Lycosuchids are characterised by several physical features of their skulls, including a low and wide snout that is proportionately short, typically half or less of the skull's whole length. The number of teeth are also distinctive, as lycosuchids only ever possess five or less incisors on each side of the upper jaw, a pair of canines, and very few postcanines behind them, typically only two or three behind each. In the lower jaws, there are only three incisors, a canine, and around five postcanines in each mandible.

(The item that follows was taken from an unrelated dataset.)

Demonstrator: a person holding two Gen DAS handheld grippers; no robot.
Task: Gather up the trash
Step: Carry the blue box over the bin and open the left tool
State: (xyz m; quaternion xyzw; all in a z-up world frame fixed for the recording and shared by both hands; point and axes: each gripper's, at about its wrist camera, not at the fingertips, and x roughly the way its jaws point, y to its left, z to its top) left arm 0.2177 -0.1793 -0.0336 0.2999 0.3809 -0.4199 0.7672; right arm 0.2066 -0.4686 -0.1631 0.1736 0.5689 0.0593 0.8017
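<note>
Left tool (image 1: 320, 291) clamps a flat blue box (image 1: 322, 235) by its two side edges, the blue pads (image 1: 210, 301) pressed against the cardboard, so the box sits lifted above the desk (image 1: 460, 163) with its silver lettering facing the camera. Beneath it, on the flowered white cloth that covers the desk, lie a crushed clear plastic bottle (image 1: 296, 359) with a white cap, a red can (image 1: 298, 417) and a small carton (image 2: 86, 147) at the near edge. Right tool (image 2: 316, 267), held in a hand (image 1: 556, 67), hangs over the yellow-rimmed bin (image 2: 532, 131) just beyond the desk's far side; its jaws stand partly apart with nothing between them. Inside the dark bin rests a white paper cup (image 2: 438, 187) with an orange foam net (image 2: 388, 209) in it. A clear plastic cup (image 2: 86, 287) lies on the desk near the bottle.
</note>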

While lycosuchids have shorter, wider and more robustly built snouts than early therocephalians in the family Scylacosauridae, they are nonetheless broadly similar to them, and in some ways also superficially resemble gorgonopsians. The large, almost "sabre-tooth" like canines are especially striking similarities. This anatomy suggests lycosuchids were capable of relatively strong bites with their large canines and incisors, and were resistant to the twisting of prey in their powerful jaws. All lycosuchids, including dubious genera and indeterminate specimens, are very similar superficially and share all of these features with little variation. The only accepted valid genera, Lycosuchus and Simorhinella, are mostly told apart by details of palate and the jaw joint.

Lycosuchids are large therocephalians, with the largest known Lycosuchus skull measuring almost 30 cm long and the even larger skull of Simorhinella measuring 37 cm long. The largest lycosuchid is an indeterminate specimen previously named as the holotype of "Scymnosaurus major" labelled SAM-PK-9005. It is a poorly preserved and incomplete snout measuring 22.6 cm long, but proportionately it exceeds the snout dimensions of Simorhinella (which measures 18.2 cm long). SAM-PK-9005 is both the largest known lycosuchid and also one of the largest therocephalians known altogether.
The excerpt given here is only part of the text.